Analysis of hierarchical clustered hospital data I am hoping to get some advice from this excellent community on how I might try to proceed with an analysis of patient outcomes for a large conglomerate of hospitals.  Essentially the dataset that I have shows one record/row per hospital visit (from admission to discharge) for many different patients at several different hospitals.  Patients can appear in the dataset multiple times (once for each hospital visit), but there are no patients that go between hospitals.  At each visit, which occur at irregular intervals for each patient (essentially patients come into the hospital as needed), a number of measurements are made that may be covary with X and Y and should be controlled for.  I realize that I am facing a correlated/cluster data problem and cannot just proceed with a traditional regression model without taking into account the correlations and hierarchical clustered nature of the data with repeated measurements.  

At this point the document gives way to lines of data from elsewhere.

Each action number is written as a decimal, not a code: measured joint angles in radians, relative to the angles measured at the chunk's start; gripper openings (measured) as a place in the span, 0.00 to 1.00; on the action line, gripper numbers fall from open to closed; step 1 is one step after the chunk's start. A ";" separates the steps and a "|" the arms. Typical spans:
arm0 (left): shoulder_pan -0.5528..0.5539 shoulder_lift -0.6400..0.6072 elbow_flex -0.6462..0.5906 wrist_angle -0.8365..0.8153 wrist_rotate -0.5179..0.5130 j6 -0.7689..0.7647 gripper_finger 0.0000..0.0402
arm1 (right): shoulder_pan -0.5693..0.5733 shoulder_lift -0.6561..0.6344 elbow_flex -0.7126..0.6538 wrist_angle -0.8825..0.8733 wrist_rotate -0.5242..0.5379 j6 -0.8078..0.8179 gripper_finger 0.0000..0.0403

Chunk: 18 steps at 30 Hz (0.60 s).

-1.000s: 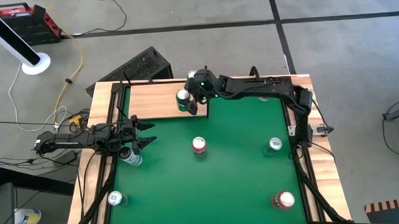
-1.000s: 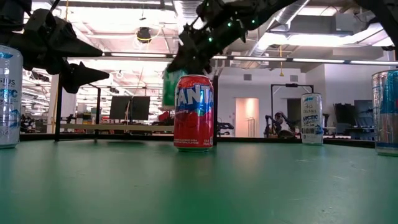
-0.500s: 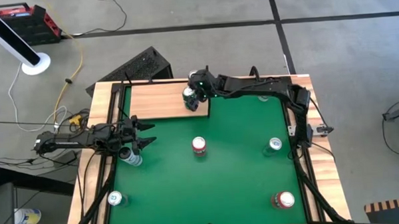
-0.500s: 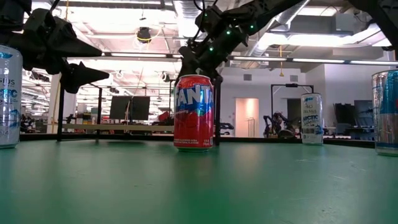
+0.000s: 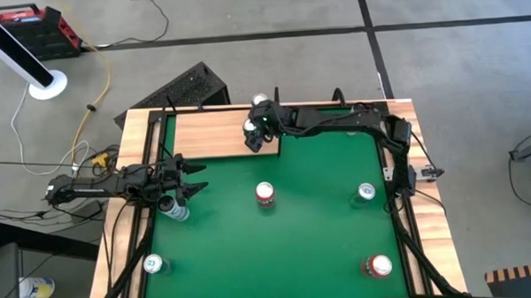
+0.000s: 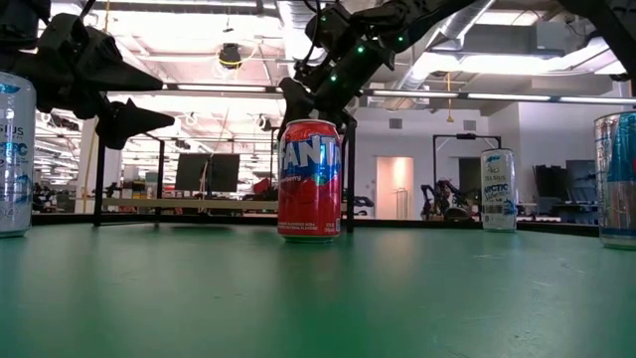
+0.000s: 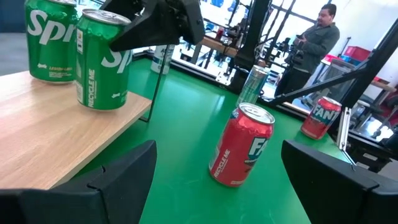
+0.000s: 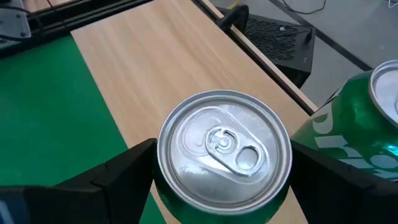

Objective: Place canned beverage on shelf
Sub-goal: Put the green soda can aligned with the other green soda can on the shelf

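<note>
So the right claw (image 5: pixel 258 136) is up at the far side of the worktop (image 5: pixel 322 235), sitting over the right end of the shelf (image 5: pixel 207 133). A green Sprite can (image 8: pixel 224 149) stands upright on the wood there, right near the shelf's edge, and the claw's two fingers (image 8: pixel 124 171) are spread apart on either side of it; from the wrist view there's a gap between each finger and the can's rim, so it's straddling the can rather than squeezing it. A second green can (image 8: pixel 367 130) stands just beside it on the shelf, a bit farther back, and the left wrist view shows both of them side by side on the board.

The left claw (image 5: pixel 194 178) is hanging over the left edge of the worktop, fingers wide apart, nothing between them. A silver can (image 5: pixel 173 207) stands just beside it on the green.

Other stuff on the green surface: a red Fanta can (image 5: pixel 264 194) about in the middle, a silver-topped can (image 5: pixel 366 192) over toward the right, another red can (image 5: pixel 377 266) in the near right corner, and a pale can (image 5: pixel 153 263) in the near left corner. All upright and well apart from each other.

Left wrist view also catches a person (image 7: pixel 314 40) standing in the room beyond the worktop
</note>
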 joint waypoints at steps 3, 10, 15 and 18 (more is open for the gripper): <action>0.000 0.000 0.000 0.000 0.001 -0.010 0.83 | 0.000 -0.003 0.000 0.000 0.000 0.000 0.94; 0.000 0.000 0.000 0.000 0.002 -0.017 0.83 | 0.000 -0.003 0.001 -0.002 -0.003 -0.029 0.96; 0.000 0.000 0.000 0.000 0.002 -0.017 0.83 | -0.001 -0.026 0.007 0.060 -0.003 -0.079 0.95; 0.000 0.000 0.000 0.000 0.004 -0.018 0.83 | 0.003 -0.039 0.036 0.032 -0.008 -0.140 0.95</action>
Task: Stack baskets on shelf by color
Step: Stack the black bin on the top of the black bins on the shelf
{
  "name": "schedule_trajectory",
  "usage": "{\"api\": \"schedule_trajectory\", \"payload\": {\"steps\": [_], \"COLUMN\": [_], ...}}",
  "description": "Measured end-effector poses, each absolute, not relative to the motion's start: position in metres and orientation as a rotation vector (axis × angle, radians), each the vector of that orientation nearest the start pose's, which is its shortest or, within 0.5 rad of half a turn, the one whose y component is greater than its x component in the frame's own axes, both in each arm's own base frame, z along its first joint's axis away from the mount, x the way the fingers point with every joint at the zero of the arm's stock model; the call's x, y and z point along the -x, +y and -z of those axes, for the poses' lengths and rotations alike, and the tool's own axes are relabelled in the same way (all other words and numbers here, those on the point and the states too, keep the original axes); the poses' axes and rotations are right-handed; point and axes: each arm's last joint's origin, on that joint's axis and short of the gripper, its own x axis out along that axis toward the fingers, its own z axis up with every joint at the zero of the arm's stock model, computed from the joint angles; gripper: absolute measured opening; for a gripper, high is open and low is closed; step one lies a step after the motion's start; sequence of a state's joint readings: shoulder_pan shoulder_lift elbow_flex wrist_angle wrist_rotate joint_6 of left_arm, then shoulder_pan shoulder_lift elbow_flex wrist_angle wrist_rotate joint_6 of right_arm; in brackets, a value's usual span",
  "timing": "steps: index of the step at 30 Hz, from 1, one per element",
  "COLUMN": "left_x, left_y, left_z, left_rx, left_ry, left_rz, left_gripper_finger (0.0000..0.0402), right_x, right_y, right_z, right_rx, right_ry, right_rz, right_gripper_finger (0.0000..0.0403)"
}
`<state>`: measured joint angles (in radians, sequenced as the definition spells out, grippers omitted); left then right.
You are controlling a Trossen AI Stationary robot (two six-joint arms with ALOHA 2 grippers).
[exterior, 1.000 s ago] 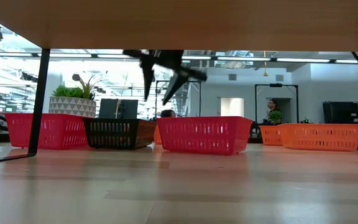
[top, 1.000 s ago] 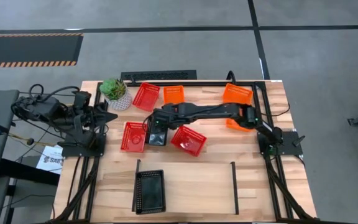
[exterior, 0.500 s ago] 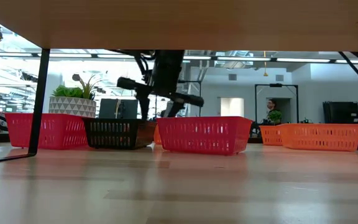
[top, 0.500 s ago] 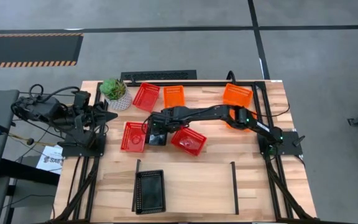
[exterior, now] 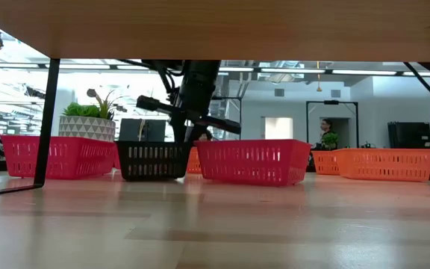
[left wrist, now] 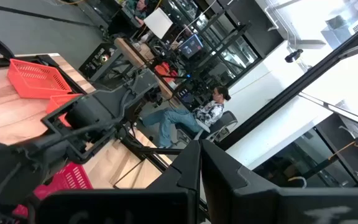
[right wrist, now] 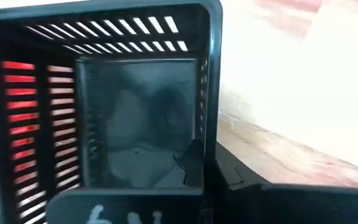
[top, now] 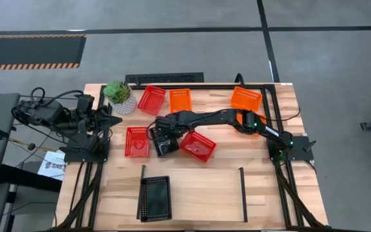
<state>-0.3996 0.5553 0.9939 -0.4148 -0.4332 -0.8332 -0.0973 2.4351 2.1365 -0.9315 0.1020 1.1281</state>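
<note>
Gripping the light, stiff black basket by its thin rim, your right gripper has its fingers clamped on that wall mid-tabletop between red baskets, so lift gently.

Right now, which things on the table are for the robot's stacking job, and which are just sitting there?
For the job:
- black basket, which the right gripper is shut on
- black basket on the shelf
- shelf
- red baskets
- orange baskets

Just sitting there:
- potted plant
- left gripper, parked at the table's left edge
</note>
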Motion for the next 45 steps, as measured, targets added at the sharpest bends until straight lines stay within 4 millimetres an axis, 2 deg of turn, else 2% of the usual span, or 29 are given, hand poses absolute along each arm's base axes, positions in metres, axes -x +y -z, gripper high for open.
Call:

At first, I thought I would simply make hospital and patient each random effects to account for the clustered nature of the data.  However, one of the things I'd like to study with a regression model is how moving from hospital A to hospital B impacts (i.e. increases or decreases) the expected outcome Y.  Given that I would think that I'd need to make hospital a fixed effect, but if I do that, how do I account for the correlation within hospital? 
One thought I had to handle the above is just to fit separate models for each hospital.  Is there a benefit or drawback from fitting separate models for each hospital?  

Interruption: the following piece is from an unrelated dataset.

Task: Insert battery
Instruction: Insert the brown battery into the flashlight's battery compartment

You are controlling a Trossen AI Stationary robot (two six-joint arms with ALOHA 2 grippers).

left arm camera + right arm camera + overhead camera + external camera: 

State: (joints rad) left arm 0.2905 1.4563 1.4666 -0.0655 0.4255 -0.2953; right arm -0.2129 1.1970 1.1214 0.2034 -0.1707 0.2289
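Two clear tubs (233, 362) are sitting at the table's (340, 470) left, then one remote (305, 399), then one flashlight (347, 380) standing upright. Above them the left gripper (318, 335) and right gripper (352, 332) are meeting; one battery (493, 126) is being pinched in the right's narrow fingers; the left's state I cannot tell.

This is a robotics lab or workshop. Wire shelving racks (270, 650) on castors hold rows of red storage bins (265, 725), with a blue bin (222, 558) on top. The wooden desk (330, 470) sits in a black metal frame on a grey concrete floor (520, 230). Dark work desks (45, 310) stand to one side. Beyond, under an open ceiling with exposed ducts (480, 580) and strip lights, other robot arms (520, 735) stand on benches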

Is there any other way to do this?
Thanks in advance for your help!

Added in response to Bill's questions/comments:
Thanks Bill.  I appreciate the response.  So, I somewhat oversimplified the actual situation in order to encourage more responses.  Essentially, I'm trying to take into account the clustered or longitudinal aspects of my data into account.  I have a few levels of clusters going on here:  
1.  Hospitals.  Each hospital has different policies that might conceivably result in more positive or negative outcomes or there may be hospitals in areas where patients might just be generally in more poor health (e.g. they may server older populations).  
2.  Doctors within a hospital may be adhere to hospital policies so there may be correlations among patients from the same doctor.  Skilled doctors would have patients with better outcomes, I would expect.  
3.  Patient observations would obviously be correlated as the same patient will likely have more highly correlated responses than the responses between patients.
Essentially, a consequence of the clustering is that measurement on units within any given cluster (hospitals/doctors/patients) are more similar than measurements on units in different clusters.  From what I've been reading it seems like the way to go about this is by making hospitals, doctors, and patients random effects to account for the clustering.  If this is the right approach, then it seems I can't make comparisons of the mean responses between hospitals (or any cluster) if I treat them as random effects right?
 A: A perspective from Gelman & Hill's Data Analysis Using Regression and Multilevel/Hierarchical Models may point in a helpful direction. G&H entirely eschew the terms 'fixed' and 'random', arguing that these are misleading (see pp. 245-6). Instead, they emphasize describing the model itself, in terms of the assumptions it embodies, as they relate to our understanding of real-world phenomena.
Turning attention to that latter principle, I would offer the following direct response to the question about separate models. If your 7 hospitals were: (1) a maternity hospital with a neonatal intensive care unit, (2) an academic childrens' hospital, (3) a small-animal veterinary hospital, (4) a veterinary unit of an aquarium, (5) a specialty cancer care hospital, (6) a rural community hospital and (7) an academic medical center, then clearly separate models are indicated! However, to the extent that you think your analytical aims (exploratory? testing theory-based hypotheses?) will be served by sharing information between the separate hospitals, then unifying them in a hierarchical model makes sense. So, if your 7 hospitals seem similar enough with respect to the mental picture underlying your approach to your scientific questions, then you may well want to share information between your 7 models. Hierarchical modeling can be understood as a way to connect the 7 hospital models to achieve that information sharing.
It should be noted that a ready analogy presents itself here to the question about whether to discretize a continuous variable. If you use an infant/child/adult categorical variable in a model, you lose the opportunity to share information about 17 year-old patients with information about 22 year-old patients, which you might accomplish with splines on a continuous age variable. But of course, in an analysis of the patients (mothers, neonates) at a maternity hospital, there are limited opportunities to share information in this way between two clearly distinct categories of patient.
A: One quick point about fixed vs random effects: Both are ways to deal with lack of independence in the errors. If you include hospital as a fixed effect (dummy coding) then the errors are assumed to be independent conditional on hospital - which is totally legitimate. However, when you have many higher level units (k), modelling their means as a random effect (i.e. as a probability distribution summarized by few paramters) is more efficient because you estimate fewer parameters than for a fixed effect (which would include k-1 dummy variables - a separate mean for each hospital). 
Given this point, a really important question is how many hospitals are there, and how many hospital level variables are important to you? The same questions should be asking re: doctors, patients, and their characteristics.